*Exercise objective*.
Repeat the first line of the listing and each line after it, exactly, through the line containing "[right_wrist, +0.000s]".

*Source material*.
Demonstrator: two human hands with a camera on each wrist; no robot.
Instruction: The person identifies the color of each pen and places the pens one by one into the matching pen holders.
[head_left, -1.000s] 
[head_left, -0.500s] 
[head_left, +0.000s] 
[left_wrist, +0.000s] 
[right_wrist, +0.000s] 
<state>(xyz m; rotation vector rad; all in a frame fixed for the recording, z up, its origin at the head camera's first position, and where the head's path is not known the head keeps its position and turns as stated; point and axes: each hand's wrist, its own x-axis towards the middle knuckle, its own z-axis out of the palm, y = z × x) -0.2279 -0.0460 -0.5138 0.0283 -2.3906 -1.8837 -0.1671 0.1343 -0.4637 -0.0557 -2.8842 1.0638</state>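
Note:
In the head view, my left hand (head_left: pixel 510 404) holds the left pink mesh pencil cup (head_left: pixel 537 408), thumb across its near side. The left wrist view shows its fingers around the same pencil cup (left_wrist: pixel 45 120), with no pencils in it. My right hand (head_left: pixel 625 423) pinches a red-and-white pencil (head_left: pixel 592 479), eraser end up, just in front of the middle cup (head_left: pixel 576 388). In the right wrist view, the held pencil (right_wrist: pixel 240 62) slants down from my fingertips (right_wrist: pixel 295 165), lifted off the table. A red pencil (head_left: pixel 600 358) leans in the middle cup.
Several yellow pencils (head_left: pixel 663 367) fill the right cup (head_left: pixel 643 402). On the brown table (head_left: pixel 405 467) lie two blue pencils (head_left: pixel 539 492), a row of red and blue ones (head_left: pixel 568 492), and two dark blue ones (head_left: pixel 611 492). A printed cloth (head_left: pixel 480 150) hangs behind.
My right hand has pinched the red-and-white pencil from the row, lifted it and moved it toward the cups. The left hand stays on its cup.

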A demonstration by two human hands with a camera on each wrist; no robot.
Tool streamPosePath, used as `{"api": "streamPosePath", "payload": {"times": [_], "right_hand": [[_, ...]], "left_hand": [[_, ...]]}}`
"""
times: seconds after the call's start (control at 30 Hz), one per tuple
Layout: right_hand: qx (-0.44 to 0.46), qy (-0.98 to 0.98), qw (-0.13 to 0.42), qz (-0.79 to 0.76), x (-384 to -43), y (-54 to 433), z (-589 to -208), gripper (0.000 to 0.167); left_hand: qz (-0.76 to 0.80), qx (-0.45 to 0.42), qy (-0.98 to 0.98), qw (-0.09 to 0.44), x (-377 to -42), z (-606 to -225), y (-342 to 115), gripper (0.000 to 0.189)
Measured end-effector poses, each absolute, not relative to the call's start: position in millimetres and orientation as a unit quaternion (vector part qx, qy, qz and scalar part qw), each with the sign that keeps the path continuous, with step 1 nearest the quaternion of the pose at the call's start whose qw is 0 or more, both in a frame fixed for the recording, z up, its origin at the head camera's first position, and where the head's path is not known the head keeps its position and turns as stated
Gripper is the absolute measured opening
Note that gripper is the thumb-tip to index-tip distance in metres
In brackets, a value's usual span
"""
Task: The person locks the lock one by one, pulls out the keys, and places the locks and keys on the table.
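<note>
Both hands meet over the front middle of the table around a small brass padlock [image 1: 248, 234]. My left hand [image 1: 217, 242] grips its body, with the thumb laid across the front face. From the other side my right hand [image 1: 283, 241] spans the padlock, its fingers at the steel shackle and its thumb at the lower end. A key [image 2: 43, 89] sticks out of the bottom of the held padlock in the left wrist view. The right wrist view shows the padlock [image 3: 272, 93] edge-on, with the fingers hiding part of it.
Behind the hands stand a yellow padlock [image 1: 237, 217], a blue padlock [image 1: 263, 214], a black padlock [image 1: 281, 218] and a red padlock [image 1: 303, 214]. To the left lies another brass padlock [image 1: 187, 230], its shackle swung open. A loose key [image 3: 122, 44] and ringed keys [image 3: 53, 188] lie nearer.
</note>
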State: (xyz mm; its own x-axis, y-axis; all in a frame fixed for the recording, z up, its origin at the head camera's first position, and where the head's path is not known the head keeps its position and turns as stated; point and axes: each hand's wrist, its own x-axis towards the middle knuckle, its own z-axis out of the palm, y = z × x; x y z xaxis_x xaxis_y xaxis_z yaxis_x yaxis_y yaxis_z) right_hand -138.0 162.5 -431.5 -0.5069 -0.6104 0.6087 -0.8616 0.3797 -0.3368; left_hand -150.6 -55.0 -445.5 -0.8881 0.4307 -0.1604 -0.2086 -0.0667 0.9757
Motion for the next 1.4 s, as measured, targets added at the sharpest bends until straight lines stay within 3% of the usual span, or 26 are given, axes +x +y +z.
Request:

*Answer area*.
Demonstrator: two human hands with a camera on each wrist; no robot.
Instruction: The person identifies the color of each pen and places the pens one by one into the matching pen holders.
[head_left, -1.000s] 
[head_left, -0.500s] 
[head_left, +0.000s] 
[left_wrist, +0.000s] 
[right_wrist, +0.000s] 

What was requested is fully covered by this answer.